TASK DESCRIPTION: Look below for the line containing "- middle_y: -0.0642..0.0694"; from there, print each line exactly up to and including the line containing "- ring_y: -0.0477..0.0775", and stop.

Stored data entries

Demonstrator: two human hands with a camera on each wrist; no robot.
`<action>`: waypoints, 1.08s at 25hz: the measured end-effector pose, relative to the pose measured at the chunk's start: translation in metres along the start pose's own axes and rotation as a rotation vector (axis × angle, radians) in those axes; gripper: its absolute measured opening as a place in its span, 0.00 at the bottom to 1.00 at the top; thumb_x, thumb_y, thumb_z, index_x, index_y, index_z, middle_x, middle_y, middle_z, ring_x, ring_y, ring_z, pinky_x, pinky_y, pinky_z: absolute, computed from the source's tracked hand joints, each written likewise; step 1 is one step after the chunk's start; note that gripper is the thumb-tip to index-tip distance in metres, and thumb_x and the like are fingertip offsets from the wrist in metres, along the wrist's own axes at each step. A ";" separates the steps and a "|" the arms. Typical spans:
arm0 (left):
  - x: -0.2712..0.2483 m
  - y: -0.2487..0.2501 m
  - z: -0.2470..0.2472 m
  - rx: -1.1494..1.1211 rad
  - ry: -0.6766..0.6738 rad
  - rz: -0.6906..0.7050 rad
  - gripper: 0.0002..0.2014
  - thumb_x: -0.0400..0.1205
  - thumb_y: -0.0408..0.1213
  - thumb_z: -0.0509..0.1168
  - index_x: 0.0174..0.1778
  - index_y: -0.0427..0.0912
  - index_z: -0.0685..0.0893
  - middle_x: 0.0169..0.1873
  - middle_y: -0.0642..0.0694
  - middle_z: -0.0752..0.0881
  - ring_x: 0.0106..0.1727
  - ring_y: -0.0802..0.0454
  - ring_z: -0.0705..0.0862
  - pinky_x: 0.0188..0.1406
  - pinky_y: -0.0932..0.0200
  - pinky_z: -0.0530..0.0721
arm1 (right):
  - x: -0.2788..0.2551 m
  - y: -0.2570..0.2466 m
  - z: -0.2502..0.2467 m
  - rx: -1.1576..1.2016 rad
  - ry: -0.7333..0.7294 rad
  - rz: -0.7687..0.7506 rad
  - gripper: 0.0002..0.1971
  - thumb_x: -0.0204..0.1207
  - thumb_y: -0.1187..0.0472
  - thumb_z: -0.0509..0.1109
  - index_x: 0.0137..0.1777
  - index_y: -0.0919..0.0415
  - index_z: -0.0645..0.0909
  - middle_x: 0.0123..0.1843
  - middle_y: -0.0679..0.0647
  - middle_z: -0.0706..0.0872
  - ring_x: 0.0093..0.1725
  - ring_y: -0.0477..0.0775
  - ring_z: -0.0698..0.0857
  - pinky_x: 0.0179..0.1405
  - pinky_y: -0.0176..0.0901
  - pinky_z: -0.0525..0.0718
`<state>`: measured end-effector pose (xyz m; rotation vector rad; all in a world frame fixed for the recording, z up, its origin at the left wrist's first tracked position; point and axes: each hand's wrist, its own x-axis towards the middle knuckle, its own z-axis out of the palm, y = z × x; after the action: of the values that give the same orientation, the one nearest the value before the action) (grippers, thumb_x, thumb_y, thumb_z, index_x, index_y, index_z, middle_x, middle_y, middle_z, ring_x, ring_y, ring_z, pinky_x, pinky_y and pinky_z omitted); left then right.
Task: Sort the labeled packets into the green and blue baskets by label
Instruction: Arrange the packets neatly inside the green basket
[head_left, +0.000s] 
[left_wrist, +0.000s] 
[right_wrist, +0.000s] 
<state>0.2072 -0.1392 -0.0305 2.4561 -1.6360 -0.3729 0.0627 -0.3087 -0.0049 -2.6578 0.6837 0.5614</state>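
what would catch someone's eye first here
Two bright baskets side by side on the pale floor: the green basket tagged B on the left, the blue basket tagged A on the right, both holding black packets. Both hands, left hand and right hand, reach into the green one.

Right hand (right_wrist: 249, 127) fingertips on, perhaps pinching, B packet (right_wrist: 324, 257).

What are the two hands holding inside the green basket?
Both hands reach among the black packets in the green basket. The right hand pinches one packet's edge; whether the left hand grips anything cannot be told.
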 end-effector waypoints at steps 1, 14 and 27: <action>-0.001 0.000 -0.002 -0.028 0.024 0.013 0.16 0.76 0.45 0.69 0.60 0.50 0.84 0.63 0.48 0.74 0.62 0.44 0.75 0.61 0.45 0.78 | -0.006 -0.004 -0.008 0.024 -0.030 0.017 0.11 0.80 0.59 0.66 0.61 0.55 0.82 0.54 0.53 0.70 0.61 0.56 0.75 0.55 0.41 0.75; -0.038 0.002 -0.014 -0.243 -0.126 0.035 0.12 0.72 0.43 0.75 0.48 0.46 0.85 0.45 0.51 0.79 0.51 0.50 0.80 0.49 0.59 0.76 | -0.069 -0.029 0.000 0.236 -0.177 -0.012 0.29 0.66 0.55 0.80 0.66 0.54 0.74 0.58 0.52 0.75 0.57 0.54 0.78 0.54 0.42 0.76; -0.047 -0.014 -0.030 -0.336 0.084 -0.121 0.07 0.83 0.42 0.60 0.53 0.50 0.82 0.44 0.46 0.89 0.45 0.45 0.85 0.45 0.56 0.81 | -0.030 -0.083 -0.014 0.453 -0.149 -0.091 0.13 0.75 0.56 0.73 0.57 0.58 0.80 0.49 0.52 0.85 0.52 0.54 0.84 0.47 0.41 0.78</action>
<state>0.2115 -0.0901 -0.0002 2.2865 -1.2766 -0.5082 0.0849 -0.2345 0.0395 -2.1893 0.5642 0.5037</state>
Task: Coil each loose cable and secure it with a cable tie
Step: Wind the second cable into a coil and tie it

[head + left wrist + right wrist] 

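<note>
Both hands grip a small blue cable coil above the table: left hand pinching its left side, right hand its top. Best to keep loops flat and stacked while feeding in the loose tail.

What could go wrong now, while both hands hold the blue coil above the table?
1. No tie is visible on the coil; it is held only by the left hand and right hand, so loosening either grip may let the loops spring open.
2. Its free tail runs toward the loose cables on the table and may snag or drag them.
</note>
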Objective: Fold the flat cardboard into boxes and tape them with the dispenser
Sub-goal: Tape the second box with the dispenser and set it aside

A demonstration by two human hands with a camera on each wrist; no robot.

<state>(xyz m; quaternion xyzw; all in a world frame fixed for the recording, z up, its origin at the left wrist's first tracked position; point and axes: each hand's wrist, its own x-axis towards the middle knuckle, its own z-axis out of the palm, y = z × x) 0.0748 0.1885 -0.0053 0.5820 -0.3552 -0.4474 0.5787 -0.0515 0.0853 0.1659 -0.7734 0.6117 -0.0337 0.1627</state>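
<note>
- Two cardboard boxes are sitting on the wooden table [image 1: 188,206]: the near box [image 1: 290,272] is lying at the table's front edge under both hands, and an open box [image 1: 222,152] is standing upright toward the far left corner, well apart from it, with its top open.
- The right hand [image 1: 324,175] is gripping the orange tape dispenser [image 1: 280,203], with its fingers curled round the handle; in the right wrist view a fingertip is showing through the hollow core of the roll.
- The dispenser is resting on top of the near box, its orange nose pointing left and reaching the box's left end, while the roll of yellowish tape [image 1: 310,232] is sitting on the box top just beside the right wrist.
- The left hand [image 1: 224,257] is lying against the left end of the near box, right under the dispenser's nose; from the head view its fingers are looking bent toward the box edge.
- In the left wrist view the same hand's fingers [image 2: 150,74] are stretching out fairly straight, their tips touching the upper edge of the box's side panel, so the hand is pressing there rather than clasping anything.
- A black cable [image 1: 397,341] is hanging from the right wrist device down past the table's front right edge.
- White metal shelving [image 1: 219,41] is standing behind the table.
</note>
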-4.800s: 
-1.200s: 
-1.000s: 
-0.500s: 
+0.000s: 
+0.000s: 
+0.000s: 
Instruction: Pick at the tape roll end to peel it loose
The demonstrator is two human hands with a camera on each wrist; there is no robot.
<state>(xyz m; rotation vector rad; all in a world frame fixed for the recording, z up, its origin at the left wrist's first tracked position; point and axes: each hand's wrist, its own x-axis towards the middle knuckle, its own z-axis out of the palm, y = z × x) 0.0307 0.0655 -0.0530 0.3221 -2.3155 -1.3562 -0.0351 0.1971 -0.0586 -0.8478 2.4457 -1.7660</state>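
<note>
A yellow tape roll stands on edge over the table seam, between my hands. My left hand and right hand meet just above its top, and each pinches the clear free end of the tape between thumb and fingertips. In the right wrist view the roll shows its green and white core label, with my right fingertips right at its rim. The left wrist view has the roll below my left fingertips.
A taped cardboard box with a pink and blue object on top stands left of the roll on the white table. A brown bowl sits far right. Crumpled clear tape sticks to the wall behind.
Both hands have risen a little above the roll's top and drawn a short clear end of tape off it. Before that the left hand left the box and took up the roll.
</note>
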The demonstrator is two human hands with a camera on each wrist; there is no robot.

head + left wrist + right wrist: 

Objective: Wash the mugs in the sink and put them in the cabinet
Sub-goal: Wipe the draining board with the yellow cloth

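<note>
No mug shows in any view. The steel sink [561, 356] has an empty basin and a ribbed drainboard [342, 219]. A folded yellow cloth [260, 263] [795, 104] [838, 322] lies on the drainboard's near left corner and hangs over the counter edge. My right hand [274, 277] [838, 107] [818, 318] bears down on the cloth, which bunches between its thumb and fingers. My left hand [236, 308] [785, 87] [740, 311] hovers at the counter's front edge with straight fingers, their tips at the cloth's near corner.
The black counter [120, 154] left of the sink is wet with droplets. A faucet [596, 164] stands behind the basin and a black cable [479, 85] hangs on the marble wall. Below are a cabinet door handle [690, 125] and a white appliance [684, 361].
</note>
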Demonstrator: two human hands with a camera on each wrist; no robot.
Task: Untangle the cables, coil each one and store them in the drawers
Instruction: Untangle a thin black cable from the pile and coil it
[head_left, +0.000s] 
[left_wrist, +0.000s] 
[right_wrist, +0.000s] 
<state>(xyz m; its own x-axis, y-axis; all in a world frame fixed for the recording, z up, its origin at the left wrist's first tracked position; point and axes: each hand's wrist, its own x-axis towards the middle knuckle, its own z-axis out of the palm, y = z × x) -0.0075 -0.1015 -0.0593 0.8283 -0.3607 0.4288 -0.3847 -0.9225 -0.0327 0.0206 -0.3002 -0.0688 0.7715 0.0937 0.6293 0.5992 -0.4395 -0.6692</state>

REPLY:
  - middle_y: -0.0642..0.0694
  - middle_z: -0.0752..0.0881
  - ring_x: 0.0106..0.1727
  - ring_y: -0.0802..0.0454
  - ring_z: -0.0705..0.0862
  - pinky_x: 0.0188..0.1406
  - pinky_y: -0.0932..0.0200
  - pinky_z: -0.0530..0.0721
arm1 (right):
  - x: -0.2788..0.2551 m
  - y: -0.2570..0.2466 m
  - z: -0.2502..0.2467 m
  - rx: -1.1576..1.2016 rad
  - ry: -0.7333..0.7294 rad
  - rz: -0.7687..0.7506 rad
  - gripper: 0.0002..0.1971
  - thumb_x: -0.0204..0.1207
  - thumb_y: -0.1187..0.0472
  - thumb_z: -0.0509..0.1109
  - index_x: 0.0137..0.1777
  - index_y: -0.0919..0.0415
  - index_z: -0.0645..0.0909
  - middle_x: 0.0123..0.1843
  - middle_y: -0.0679..0.0647
  - middle_z: -0.0706..0.0872
  - ring_x: 0.0093..0.1725
  - ring_y: -0.0477..0.0775

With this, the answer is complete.